▶ **Problem details**: Give the data again exactly as it appears, excluding any pictures.

▶ **Collected material**:
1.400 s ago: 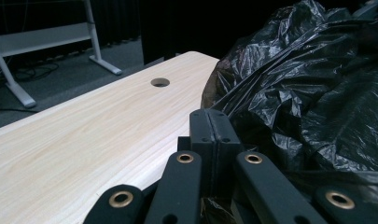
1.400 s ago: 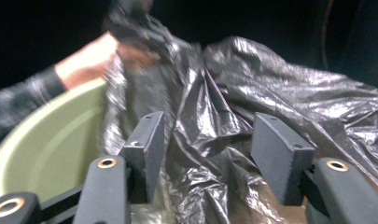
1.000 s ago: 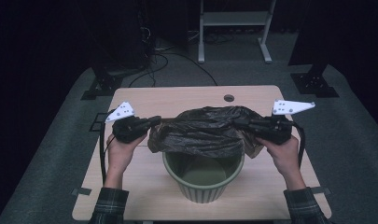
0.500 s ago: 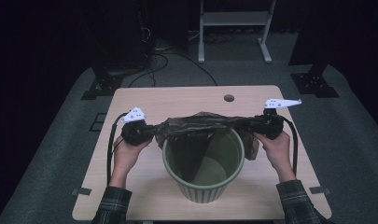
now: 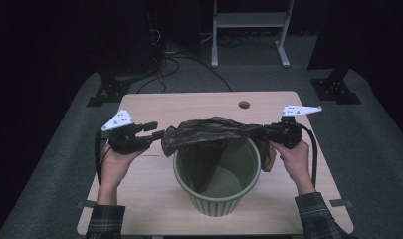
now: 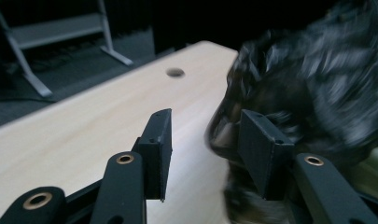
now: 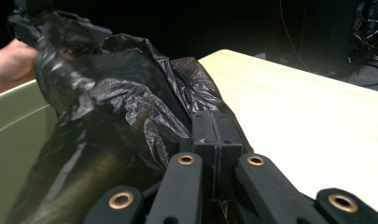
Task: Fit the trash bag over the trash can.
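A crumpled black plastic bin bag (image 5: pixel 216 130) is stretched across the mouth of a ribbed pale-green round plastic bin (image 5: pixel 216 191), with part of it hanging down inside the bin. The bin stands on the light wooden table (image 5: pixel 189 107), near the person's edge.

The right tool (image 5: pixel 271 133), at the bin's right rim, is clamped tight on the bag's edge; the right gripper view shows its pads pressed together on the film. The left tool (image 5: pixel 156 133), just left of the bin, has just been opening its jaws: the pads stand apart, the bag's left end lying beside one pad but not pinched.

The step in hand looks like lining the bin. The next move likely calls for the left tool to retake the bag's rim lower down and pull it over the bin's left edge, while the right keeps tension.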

▶ **Response area**:
1.400 s ago: 
1.400 s ago: 
1.000 s ago: 
0.500 s ago: 
now: 
now: 
now: 
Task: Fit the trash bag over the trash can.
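A crumpled black plastic bin bag (image 5: pixel 216 130) is stretched across the mouth of a ribbed pale-green round plastic bin (image 5: pixel 216 191), with part of it hanging down inside the bin. The bin stands on the light wooden table (image 5: pixel 189 107), near the person's edge.

The right tool (image 5: pixel 271 133), at the bin's right rim, is clamped tight on the bag's edge; the right gripper view shows its pads pressed together on the film. The left tool (image 5: pixel 156 133), just left of the bin, has just been opening its jaws: the pads stand apart, the bag's left end lying beside one pad but not pinched.

The step in hand looks like lining the bin. The next move likely calls for the left tool to retake the bag's rim lower down and pull it over the bin's left edge, while the right keeps tension.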

Work on the exercise is complete.